Accelerate business outcomes using the cloud
Users need to be able to capture more precise insights at the edge and make real-time intelligent decisions in the cloud to make the Internet of Things (IoT) valuable.
Data scientists know the pressure to help businesses understand the signals hidden in the vast and diverse stream of IoT data. Businesses need to decipher these signals so they can deliver critical outcomes to enhance the customer experience, improve equipment effectiveness, and drive operational excellence.
But if users are using batch scoring and various techniques to analyze data at rest, they are hamstrung by the need to stream, store, and then score the data. Not only is it very time consuming, but it also delays the ability to make decisions in real time which hampers the business’ ability to accelerate performance.
What steps can users take to rapidly convert IoT data into valuable insights for their business?
Users need to be able to capture more precise insights at the edge and make real-time intelligent decisions in the cloud. They also want to be able to use the system of their choice to quickly and precisely ingest, understand, and act on the massive and diverse volumes of IoT data in real time. However, it can’t be done without streaming analytics and machine learning capabilities.

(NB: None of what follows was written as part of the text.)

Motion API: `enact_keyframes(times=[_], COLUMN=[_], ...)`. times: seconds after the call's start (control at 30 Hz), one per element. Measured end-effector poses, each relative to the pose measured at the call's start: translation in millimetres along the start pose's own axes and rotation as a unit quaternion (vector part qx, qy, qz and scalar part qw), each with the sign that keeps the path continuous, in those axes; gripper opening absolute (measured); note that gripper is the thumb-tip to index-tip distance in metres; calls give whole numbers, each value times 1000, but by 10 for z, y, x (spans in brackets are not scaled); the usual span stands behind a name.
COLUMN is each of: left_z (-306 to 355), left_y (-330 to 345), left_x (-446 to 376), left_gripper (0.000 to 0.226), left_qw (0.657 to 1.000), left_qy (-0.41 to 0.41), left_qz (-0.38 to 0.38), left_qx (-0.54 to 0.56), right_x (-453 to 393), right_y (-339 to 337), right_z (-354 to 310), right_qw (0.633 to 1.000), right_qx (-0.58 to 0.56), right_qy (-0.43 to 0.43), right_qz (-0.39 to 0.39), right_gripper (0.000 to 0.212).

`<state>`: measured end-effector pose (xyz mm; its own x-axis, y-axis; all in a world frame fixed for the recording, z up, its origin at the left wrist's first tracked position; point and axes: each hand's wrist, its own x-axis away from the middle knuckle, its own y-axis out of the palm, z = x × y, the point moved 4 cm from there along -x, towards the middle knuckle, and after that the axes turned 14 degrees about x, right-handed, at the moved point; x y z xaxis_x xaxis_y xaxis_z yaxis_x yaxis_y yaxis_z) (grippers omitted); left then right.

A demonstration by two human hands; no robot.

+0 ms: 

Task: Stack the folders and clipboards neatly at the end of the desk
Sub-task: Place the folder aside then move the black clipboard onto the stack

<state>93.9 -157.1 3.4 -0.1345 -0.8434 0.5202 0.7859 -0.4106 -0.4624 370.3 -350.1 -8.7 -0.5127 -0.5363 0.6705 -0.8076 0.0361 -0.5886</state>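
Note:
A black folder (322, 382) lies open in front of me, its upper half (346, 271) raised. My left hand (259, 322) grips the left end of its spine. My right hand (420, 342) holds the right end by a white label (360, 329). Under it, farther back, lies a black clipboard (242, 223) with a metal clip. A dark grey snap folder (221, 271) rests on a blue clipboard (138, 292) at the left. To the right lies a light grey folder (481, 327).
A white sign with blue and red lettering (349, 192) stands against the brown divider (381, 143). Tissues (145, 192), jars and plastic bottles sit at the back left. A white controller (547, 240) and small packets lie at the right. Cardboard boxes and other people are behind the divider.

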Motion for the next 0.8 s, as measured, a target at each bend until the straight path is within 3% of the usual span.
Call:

Here are some thoughts to consider along the journey toward helping their business extract the most value from its IoT data:
When users think about “ingest,” consider the IoT is about getting access to data that is high-speed, has various forms, and is emitted from various sources. To do so, users need flexible ways to connect to these sources that support the speed and volume of IoT data. Users need tools that support various data formats and protocols, and are optimized for high speed data ingestion. Solutions need to include connectors and adaptors for streaming data as well as static data.
Streaming data sources typically include IoT devices like machines in a factory, connected vehicles, wearables, and customer browsing, interacting, and purchasing behavior. Static data sources are often overlooked but represent a treasure trove of information they already have but most likely have not fully tapped into. This static data can be used to enhance the events that originate from streaming sources to provide a richer set of data to analyze.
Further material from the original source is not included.